Qualche esempio concreto dei principi prima enunciati.
Il registro degli iscritti deve essere pubblico, nel senso di soggetto a controllo pubblico: gli iscritti devono essere certi, con data certa, con pagamento della quota associativa in modo tracciabile e da parte dell’iscritto stesso, non di terzi. La quota associativa non deve essere simbolica, ma, senza eccedere, tale da scoraggiare, a causa del costo elevato dell’operazione, "l’investimento" in pacchetti di tessere da parte di qualche corsaro. Per tutelare i territori, le candidature devono essere deliberate dagli organi periferici immediatamente superiori al collegio di elezione su proposta dell’organo di pari livello dello stesso collegio di elezione, lasciando alla direzione nazionale il controllo di legittimità. Per rendere meglio l’idea: i candidati di un collegio provinciale sono deliberati dal Direttivo regionale su proposta del Direttivo provinciale. La Direzione nazionale può escludere un candidato per motivate ragioni di indegnità o non onorabilità, ma non può indicare un nuovo candidato. Per individuarlo si ripercorre la trafila precedente. Un regola di questo tipo evita i candidati “paracadutati”, favorisce la vicinanza agli elettori del territorio rappresentato e promuove il ricambio senza bisogno di vincoli arbitrari sul numero dei mandati.

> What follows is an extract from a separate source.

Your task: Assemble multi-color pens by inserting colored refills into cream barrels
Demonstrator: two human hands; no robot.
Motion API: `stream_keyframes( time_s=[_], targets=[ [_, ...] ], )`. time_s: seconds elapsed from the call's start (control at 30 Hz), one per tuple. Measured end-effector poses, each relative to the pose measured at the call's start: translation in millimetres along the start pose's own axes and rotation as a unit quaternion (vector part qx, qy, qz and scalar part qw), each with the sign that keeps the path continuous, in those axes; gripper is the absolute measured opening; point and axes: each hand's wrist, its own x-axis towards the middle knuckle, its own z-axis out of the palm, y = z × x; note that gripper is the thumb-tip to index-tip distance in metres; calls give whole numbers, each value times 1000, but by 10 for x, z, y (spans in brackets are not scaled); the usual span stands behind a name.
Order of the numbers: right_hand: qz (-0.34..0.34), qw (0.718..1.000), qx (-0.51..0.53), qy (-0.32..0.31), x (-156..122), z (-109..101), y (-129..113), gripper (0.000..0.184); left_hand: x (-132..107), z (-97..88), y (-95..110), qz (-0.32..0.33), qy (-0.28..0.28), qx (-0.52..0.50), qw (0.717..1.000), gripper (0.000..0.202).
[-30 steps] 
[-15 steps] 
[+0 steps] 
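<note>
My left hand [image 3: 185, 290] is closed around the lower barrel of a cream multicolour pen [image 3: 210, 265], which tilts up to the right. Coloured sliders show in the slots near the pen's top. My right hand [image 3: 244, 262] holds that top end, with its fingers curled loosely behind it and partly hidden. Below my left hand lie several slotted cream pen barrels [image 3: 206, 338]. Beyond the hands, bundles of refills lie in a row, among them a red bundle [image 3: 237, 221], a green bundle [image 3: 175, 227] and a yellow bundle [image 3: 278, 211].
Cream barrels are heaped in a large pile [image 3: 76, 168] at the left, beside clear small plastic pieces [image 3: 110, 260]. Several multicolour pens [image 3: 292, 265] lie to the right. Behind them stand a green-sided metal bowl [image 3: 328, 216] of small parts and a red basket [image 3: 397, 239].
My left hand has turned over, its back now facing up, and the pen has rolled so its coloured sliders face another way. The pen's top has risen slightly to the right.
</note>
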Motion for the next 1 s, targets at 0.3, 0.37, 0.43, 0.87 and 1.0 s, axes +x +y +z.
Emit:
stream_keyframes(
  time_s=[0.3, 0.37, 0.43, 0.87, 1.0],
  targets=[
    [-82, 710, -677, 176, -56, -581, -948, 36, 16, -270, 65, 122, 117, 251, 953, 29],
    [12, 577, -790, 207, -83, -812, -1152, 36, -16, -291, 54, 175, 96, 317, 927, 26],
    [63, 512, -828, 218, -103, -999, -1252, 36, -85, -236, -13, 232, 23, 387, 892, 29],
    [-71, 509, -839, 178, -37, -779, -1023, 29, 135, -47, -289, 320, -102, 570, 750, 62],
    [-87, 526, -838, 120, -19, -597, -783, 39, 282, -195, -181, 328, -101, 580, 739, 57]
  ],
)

Si può discutere se la scelta dei candidati possa essere demandata alle primarie, cioè a persone non iscritte al partito ma potenziali elettori dello stesso. Nel caso si ritenga di optare per la scelta affermativa, deve essere una regola contenuta, come ipotesi, nello statuto tipo e basata su di un principio minimo: l’elettore che sceglie di votare alle primarie deve registrare la propria intenzione in un registro pubblico entro un tempo predefinito, in modo tale che il giorno della votazione esista un elenco ufficiale e verificabile degli elettori. E, come accade oggi per le firme di presentazione delle candidature, per la stessa elezione non ci si può registrare per più partiti. Possiamo fermarci qui. Non manca materia per chi volesse provare a scrivere un articolato.
Non ci si può illudere che una legge sul funzionamento dei partiti risolva i problemi della credibilità ed efficacia delle istituzioni, ma aiuterebbe. Superare la crisi della politica non è per niente facile e solo un profondo sussulto delle società democratiche, una vera rivoluzione culturale potrà produrre rimedi duraturi. Sussulto necessario, perché di questo male oscuro la democrazia può morire: “la libertà non è uno spazio libero, la libertà è partecipazione”, cantava Giorgio Gaber già molti anni fa. Ma non va neppure sottovalutata l’importanza di avere partiti vivi e funzionanti. Sono il luogo del confronto, dell’elaborazione progettuale e della prima selezione del personale politico. Non è poco e se ne sente la mancanza.